(Exercise goal): Write out each line from the data below that includes the word "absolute".

==*==

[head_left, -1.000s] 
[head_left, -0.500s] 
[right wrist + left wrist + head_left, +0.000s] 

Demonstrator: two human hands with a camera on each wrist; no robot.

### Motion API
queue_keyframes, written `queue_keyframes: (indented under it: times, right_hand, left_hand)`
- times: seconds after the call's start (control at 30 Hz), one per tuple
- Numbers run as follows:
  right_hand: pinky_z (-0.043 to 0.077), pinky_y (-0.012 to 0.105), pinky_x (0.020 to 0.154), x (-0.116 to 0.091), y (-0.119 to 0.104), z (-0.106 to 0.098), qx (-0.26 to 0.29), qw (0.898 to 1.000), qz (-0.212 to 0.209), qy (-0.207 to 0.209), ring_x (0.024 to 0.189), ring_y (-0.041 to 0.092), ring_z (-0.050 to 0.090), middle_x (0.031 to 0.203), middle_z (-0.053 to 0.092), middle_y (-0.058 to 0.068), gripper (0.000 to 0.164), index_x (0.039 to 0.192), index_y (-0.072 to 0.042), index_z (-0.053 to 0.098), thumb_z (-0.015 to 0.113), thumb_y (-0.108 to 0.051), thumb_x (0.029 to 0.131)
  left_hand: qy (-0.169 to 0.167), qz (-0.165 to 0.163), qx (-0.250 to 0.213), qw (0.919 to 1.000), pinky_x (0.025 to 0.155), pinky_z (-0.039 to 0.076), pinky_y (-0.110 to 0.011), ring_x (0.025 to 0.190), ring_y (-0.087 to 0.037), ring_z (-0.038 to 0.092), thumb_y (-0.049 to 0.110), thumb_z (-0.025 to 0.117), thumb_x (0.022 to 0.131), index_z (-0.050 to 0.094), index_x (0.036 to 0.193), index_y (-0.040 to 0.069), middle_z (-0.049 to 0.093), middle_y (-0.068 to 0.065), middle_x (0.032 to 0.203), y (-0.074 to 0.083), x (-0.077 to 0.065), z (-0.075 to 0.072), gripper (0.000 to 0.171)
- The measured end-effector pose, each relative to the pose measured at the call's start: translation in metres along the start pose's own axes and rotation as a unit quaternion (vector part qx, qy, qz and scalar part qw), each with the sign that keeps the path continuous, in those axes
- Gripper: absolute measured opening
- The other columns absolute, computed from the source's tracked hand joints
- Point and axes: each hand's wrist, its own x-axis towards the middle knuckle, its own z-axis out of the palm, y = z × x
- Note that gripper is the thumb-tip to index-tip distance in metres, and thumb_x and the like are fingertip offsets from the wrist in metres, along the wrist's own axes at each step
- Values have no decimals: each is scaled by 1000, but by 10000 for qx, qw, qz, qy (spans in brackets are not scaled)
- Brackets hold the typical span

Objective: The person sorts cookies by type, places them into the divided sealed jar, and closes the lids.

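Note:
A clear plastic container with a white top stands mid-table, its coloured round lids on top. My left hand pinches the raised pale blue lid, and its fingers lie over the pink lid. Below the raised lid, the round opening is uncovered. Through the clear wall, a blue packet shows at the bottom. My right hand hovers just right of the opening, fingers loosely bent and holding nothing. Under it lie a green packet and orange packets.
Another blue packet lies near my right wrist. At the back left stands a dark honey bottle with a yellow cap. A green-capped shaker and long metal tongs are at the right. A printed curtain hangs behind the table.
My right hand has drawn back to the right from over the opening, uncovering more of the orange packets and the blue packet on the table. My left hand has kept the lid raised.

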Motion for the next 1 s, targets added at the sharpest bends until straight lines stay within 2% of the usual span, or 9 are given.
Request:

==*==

(Result for this task):
- Gripper: absolute measured opening
- The other columns absolute, computed from the source's tracked hand joints

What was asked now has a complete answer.